Problem to work on:
Across the entries below, how many lines have the string "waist" in them? Reply with only the number.
Input below:
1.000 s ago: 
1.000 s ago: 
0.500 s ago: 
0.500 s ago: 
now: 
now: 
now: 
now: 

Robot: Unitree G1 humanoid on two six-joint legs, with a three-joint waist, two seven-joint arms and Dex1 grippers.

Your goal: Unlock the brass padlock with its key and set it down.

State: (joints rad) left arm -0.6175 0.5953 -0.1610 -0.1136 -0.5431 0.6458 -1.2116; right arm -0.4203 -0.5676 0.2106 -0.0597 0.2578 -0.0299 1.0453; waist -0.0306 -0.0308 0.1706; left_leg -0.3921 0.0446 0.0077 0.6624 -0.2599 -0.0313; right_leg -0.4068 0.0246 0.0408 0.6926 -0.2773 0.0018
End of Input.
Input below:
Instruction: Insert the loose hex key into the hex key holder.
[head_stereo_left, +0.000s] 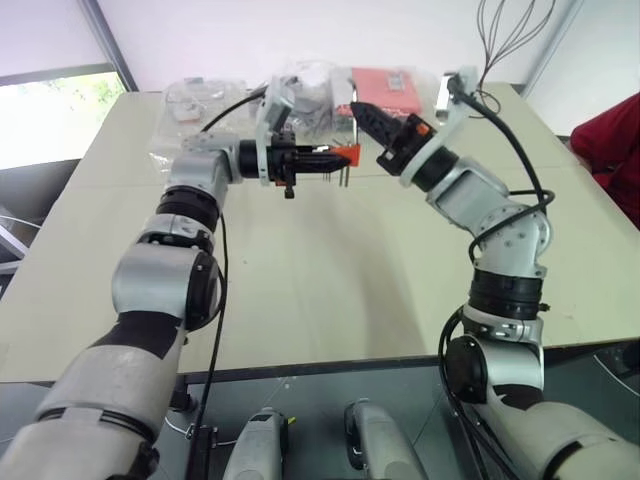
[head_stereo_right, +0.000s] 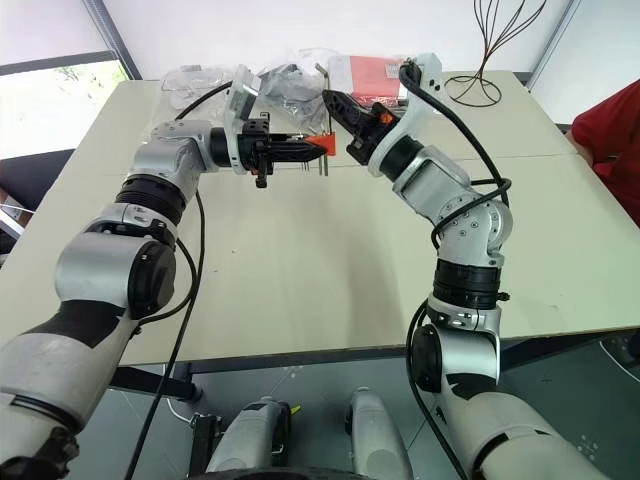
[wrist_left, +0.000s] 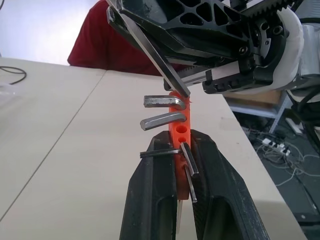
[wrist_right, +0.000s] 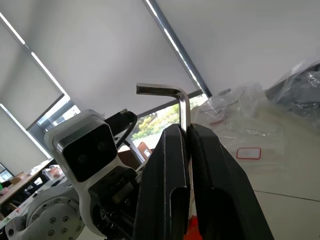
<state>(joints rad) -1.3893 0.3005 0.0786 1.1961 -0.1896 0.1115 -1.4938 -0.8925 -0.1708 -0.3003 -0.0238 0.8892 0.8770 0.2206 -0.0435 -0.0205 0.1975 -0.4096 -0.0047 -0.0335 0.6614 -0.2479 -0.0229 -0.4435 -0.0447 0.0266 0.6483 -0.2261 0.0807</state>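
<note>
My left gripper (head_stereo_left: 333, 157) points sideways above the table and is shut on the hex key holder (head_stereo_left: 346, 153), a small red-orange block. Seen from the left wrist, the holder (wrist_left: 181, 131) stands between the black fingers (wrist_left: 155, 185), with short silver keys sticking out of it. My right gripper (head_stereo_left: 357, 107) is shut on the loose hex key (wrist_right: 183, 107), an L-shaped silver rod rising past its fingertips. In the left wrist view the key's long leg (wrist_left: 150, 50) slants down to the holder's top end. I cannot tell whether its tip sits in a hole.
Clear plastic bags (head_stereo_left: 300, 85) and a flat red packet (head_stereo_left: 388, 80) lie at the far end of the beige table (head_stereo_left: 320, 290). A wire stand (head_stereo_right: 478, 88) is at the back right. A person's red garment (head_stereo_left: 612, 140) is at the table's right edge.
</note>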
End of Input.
Output below:
2